Sur les réseaux sociaux, la parole se dissout dans le flux. Sur CivicWall, elle ne disparaît pas au vent.
Dès qu'un citoyen s'exprime, sa parole entre dans un processus automatisé :
- Capture — la voix est enregistrée par Voice Capture
- Transcription — la parole orale est convertie en texte écrit
- Synthèse — le contenu est résumé pour en extraire l'essentiel
- Classification — l'intelligence artificielle classe cette expression selon plusieurs dimensions
Les dimensions de la classification
L'intelligence artificielle classifie chaque expression selon :
- Le domaine régalien — cette parole concerne-t-elle l'éducation, la santé, le logement, l'emploi, la sécurité, l'environnement ? Et l'impact est-il positif ou négatif ?
- Le sentiment — quel est le sentiment exprimé ? Frustration, satisfaction, inquiétude, espoir ?
- La territorialité — cela concerne-t-il une ville, une région, le pays entier ?
- Le type d'expression — frustration, satisfaction, questionnement, suggestion ou remarque ?
La détection des patterns
Grâce à cette classification, le système détecte des patterns — un premier niveau de convergence.
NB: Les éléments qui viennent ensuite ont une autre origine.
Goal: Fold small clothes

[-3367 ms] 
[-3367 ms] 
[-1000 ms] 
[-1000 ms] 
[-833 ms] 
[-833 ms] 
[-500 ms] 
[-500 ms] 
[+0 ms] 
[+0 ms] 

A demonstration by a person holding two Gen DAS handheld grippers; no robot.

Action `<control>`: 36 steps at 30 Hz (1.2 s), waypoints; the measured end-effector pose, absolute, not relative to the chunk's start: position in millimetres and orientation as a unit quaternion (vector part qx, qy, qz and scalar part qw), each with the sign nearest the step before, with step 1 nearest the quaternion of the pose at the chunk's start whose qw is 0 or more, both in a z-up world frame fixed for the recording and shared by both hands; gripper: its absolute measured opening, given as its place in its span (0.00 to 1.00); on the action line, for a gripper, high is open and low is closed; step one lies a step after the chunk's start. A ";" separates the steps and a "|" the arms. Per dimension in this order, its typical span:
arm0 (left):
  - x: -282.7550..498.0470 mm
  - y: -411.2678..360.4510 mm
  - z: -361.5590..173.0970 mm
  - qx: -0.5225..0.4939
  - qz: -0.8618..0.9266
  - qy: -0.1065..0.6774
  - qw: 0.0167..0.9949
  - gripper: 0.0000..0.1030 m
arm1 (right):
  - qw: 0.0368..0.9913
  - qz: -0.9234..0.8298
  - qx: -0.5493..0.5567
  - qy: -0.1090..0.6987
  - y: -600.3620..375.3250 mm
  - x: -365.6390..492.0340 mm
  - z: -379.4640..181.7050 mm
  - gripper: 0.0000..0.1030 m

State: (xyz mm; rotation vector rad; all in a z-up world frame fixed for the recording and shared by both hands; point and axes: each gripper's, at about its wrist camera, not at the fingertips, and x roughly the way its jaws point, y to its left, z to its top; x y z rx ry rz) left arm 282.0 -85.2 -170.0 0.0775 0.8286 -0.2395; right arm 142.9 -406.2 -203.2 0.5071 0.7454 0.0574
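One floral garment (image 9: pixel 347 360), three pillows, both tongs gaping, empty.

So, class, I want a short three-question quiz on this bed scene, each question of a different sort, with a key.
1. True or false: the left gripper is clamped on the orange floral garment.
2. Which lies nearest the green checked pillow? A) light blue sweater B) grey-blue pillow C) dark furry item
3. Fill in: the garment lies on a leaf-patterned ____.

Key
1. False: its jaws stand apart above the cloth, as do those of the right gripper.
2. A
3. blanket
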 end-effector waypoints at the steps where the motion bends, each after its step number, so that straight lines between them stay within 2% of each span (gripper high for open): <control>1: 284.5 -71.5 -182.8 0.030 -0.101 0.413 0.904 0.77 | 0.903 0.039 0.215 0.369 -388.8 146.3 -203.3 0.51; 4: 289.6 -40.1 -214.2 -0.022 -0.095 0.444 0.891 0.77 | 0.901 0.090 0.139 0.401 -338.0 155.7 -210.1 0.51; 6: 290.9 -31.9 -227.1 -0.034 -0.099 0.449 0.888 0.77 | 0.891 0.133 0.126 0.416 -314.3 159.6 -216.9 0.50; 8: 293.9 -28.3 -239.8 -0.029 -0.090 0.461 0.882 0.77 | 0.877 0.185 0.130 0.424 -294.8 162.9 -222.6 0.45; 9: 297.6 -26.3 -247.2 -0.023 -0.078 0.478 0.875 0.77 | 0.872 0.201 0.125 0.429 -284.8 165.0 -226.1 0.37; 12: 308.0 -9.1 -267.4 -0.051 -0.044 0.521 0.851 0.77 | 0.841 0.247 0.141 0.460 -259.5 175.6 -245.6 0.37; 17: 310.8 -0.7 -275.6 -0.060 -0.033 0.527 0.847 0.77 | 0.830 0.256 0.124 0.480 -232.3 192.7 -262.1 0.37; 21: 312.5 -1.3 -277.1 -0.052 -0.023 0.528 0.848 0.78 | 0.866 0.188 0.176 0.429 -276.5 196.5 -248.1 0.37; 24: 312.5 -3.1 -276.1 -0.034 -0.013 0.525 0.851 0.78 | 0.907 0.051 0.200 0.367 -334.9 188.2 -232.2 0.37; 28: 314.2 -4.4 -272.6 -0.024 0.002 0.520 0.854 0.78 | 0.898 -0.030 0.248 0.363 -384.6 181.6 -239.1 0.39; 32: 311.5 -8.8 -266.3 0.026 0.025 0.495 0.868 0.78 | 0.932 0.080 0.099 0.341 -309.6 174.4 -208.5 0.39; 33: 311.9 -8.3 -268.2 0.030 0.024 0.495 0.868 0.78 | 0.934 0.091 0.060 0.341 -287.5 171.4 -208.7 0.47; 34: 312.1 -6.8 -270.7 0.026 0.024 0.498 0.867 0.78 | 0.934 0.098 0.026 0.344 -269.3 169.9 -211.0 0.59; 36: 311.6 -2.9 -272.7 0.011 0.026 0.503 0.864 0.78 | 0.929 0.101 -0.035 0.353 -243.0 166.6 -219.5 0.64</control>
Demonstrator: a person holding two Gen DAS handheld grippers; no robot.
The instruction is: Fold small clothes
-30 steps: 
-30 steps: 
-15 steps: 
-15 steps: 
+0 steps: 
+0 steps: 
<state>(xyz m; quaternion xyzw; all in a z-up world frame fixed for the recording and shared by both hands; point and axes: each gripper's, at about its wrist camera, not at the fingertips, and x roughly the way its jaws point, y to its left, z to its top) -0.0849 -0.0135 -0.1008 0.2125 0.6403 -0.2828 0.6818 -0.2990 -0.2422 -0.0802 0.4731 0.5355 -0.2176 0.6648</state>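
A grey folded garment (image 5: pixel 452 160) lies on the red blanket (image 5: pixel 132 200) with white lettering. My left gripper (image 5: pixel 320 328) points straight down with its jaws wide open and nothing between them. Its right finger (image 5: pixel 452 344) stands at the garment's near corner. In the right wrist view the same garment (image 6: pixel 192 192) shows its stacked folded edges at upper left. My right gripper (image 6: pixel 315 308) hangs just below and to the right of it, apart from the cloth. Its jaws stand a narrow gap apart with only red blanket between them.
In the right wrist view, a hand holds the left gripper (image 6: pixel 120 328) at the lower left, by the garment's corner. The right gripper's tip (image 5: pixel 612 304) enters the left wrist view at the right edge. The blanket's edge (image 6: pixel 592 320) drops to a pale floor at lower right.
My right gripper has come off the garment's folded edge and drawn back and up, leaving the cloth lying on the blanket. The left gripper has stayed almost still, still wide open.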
Deux personnes disent la même chose. Puis dix. Puis cent. Dans le même territoire. Sur le même domaine.
Si cent citoyens d'une même ville signalent l'absence de dispensaire — le pattern est clair. Un problème existe dans ce territoire, dans ce domaine, et demande à être résolu.
Ces patterns produisent des signaux exploitables qui vont alimenter les actions en aval de la chaîne. Chaque parole entraîne, en bout de processus, des actions concrètes. Rien n'est perdu. Rien n'est ignoré.
La différence avec les réseaux sociaux
Sur les réseaux sociaux, la même parole existe — mais elle est diffuse, non classifiée, non localisée. Elle produit du bruit. Sur CivicWall, elle est structurée, territorialisée, classifiée par domaine et par sentiment. Elle alimente un baromètre permanent que les décideurs et la coopérative technologique mobilisent pour agir.